A case in point is the Pennsylvania 8th district race for the House. In this suburb of Philadelphia, the incumbent Jim Greenword abruptly dropped his reelection campaign to retire. At the time, his rival Ginny Schrader of the Democratic party had approximately $7k in the bank and little organization. For the most part, she had been ignored by the party apparatus. Within hours, word had spread across the Internet and she had raised more than $30k within a few days. For a House seat, this is substantial money, and allows a full organization to develop and run.

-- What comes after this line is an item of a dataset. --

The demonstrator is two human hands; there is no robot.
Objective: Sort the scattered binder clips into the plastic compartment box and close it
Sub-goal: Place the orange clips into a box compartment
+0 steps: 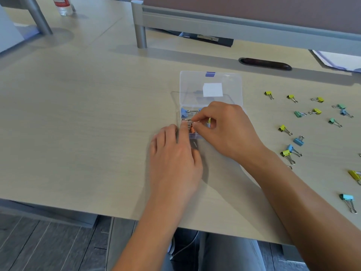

What effect did this have? First, the Democratic party apparatus, who initially did not voice firm support for Mrs. Schrader's candidacy and considered supplanting her when Mr. Greenword resigned, was forced to support her as the one and only viable candidate. The top-down organization was marginalized and forced to submit to the collective voices of the donors. Second, Mrs. Schrader, if successful in her campaign, is now accountable to the entire country.
That secondary outcome is subtle, but the most powerful lesson to be learned from this experience. Accountability to those being represented is an unwavering trait of politicians. It is why corporate donors, wealthy individuals and PAC's are coddled by politicians across the country. To date, accountability has moved in one direction, centralizing to an ever smaller group which in turn derives its power from a larger pool of money. It is how "special interests" operate, and do so with great efficiency.
The new model changes that. The power derived from the new base is on par with or greater than that provided by actors in the old model, but the source is decentralized across the country (and potentially, across the globe). This yields a source of power far greater than one group or company could ever hope to bear, and the liquidity of the power assets is such that it can be wielded with a strength and efficiency unmatched by any top-down organization.
The end result is that vast sums of money flow up and spread across the political landscape, reorganizing the source of political power such that providing for the populace is the best and quickest way to secure power. The real beauty of this realignment is the liquidity; just as Candidate A may have won the election, the money raised by individuals for Candidate B implies that Mrs. A can secure her position and continue to win elections only through appealing to the power base that supported her win and the candidacy of Mr. B. If the source of power, money, is derived from a group outside the immediate consituancy of Mrs. A, then she is beholden to the interests of a broad and diverse people.
The sheer beauty of this model is the nature in which it secures and expands the Democratic Republic. Democracy is strengthened through a more direct bestowement of power from the individual to his government. Republicanism is strengthened by reaffirming the role of the representative as the figure to make educated decisions and compromises at the level of government needed to make decisive and wise action.
The key to this, the real power that surpasses any abstraction of power we apply, is the vote. Without the vote, without the continued pressure of wielding this lever of power, no politician will ever be held accountable. That, more than anything, is our input into the system. Money is the key to balancing the choices, the path to ensuring that no matter which candidate is chosen, the message is clear that the choice rests squarely on a candidate's ability to deliver to the individual.
Without the pull, it is little more than song and dance.